Терминология. Объекты данных в Прологе называются термами (предполагаю, от слова «термин»). Термы бывают следующих видов:

1. Константами. Делятся на числа и атомы. Начинаются с маленькой буквы. Числа: 1,36, 0, -1, 123.4, 0.23E-5. Атомы — это просто символы и строки: a, abc, neOdinSimvol, sTROKa. Если атом состоит из пробела, запятых и тд, то нужно их обрамлять в одинарные кавычки. Пример атома: ‘строка с пробелами, запятыми. Eto kirilicca’.

2. Переменными. Начинаются с заглавной буквы: X, Y, Z, Peremennaya, Var.

3. Структурами (сложные термы). Например, study(misha, lp).

4. Списками. Пример: [X1], [Head|Tail]. Мы разберем их позже в этой статье.

   Есть хорошая статья, которая подробно рассказывает про синтаксис и терминологию Пролога. Рекомендую её, чтобы лучше понять понятия Пролог.

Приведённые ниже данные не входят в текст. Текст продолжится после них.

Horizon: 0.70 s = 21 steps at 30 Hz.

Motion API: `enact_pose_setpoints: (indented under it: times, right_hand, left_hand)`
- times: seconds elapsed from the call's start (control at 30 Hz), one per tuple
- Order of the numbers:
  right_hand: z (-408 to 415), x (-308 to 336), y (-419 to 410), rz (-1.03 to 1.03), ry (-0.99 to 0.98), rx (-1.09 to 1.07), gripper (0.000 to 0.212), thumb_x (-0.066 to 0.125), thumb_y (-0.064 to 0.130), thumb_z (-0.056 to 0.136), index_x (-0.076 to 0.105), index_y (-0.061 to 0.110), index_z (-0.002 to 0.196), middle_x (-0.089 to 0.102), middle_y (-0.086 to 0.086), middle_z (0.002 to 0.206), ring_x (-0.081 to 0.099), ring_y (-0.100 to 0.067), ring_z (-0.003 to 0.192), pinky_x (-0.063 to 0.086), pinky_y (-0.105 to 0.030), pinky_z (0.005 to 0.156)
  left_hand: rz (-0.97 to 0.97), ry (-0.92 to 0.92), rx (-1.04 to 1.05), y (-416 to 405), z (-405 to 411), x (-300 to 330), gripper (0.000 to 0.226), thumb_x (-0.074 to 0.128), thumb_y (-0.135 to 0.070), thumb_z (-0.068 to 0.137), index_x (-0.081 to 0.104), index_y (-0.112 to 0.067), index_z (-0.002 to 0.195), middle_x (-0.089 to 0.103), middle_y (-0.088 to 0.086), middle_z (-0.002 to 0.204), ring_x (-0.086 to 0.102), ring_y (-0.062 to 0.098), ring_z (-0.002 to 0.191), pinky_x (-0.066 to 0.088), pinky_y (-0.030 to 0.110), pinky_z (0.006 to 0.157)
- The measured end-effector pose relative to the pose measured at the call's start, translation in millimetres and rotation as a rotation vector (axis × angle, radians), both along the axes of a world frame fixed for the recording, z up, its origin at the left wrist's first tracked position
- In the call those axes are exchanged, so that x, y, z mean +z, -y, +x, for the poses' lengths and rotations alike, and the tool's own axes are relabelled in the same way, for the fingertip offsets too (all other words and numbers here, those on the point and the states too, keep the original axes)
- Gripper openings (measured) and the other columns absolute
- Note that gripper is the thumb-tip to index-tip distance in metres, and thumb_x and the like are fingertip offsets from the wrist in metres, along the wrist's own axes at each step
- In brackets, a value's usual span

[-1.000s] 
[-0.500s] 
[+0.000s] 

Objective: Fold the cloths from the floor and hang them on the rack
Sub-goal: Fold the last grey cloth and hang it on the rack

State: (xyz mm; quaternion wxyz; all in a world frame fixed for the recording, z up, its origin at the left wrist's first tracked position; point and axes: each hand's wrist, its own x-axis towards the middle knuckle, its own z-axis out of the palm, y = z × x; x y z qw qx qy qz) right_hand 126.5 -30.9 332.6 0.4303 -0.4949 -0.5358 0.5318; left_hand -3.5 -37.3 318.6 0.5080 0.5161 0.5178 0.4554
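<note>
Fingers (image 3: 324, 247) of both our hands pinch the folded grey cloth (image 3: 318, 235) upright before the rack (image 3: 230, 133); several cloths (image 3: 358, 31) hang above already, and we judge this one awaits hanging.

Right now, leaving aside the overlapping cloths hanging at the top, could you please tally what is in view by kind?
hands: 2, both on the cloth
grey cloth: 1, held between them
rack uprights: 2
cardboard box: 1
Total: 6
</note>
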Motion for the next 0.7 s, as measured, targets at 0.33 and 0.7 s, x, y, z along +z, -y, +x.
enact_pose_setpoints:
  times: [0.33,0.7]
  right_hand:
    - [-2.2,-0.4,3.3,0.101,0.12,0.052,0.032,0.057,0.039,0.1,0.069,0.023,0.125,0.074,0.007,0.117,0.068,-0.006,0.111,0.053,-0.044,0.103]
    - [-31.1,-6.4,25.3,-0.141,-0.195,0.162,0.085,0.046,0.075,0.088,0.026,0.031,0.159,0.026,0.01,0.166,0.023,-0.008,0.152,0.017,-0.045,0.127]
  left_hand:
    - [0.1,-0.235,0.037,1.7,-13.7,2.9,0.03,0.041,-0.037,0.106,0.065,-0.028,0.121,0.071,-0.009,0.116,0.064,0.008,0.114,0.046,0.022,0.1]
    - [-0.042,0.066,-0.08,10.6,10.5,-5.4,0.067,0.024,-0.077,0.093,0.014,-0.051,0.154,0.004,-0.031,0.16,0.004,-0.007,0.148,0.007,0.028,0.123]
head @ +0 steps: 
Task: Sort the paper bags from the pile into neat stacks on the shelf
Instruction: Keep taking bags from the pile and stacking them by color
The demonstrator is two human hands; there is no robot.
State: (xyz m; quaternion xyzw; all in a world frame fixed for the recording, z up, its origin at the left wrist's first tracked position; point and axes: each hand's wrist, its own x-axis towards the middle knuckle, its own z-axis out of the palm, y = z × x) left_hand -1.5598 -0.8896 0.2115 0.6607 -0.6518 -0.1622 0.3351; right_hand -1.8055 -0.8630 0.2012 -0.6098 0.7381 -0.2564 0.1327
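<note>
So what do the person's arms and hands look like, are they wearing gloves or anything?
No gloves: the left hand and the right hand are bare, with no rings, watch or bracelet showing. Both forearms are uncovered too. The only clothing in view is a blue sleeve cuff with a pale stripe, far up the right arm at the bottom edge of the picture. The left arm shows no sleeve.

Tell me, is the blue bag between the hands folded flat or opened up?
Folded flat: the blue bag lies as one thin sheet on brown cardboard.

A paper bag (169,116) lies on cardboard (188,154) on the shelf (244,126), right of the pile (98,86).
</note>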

Пролог использует методы полного перебора и обход дерева. Во время проверки условий (доказательства утверждений) Пролог заменяет переменные на конкретные значения. Через пару абзацев будут примеры.

study(mark, book). — такие конструкции называются фактами. Они всегда истинны. Если факта в базе знаний нету, то такой факт ложный. Факты нужно оканчивать точкой, так же как утверждения в русском языке.

«Задавать вопросы Прологу» означает попросить Пролог доказать наше утверждение. Пример: ?- study(mark, book). Если наше утверждение всегда истинно, то Пролог напечатает true, если всегда ложно, то false. Если наше утверждение верно при некоторых значениях переменных, то Пролог выведет значения переменных, при которых наше утверждение верно.

Давайте загрузим факты в Пролог и будем задавать вопросы. Давайте узнаем, что изучал mark. Для этого нам нужно написать «study(mark, X).» Если мы прожмем «Enter«, то Пролог нам выдаст первое попавшееся решение

?- study(mark, X).
X = book .

Чтобы получить все возможные решения, нужно прожимать точку с запятой «;«.

?- study(mark, X).
X = book ;
X = studentbook ;
X = docs.

Можем узнать, кто изучал документацию.

?- study(Who, docs).
Who = mark ;
Who = misha.

Можно узнать, кто и что изучал!

?- study(Who, Object).
Who = mark,
Object = book ;
Who = mark,
Object = studentbook ;
Who = mark,
Object = docs ;
Who = misha,
Object = math ;
Who = misha,
Object = lp ;
Who = misha,
Object = docs ;
Who = misha,
Object = studentbook.

Пролог проходится по всей базе фактов и находит все такие переменные Who и Object, что предикат study(Who, Object) будет истинным. Пролог перебирает факты и заменяет переменные на конкретные значения. Пролог выведет такие значения переменных, при которых утверждения будут истинными. У нас задача состояла только из фактов, и решение получилось очевидным.
Переменная Who перебирается среди имен mark, misha, а переменная Object среди book, studentbook, docs, lp, math.
Who не может равняться masha, потому что masha ничего не узнала согласно нашей базе фактов. Аналогично Object не может равняться tomuChevoNetuVBaze, так как такого значения не было в базе фактов. Для study на втором месте были только book, studentbook, docs, lp, math.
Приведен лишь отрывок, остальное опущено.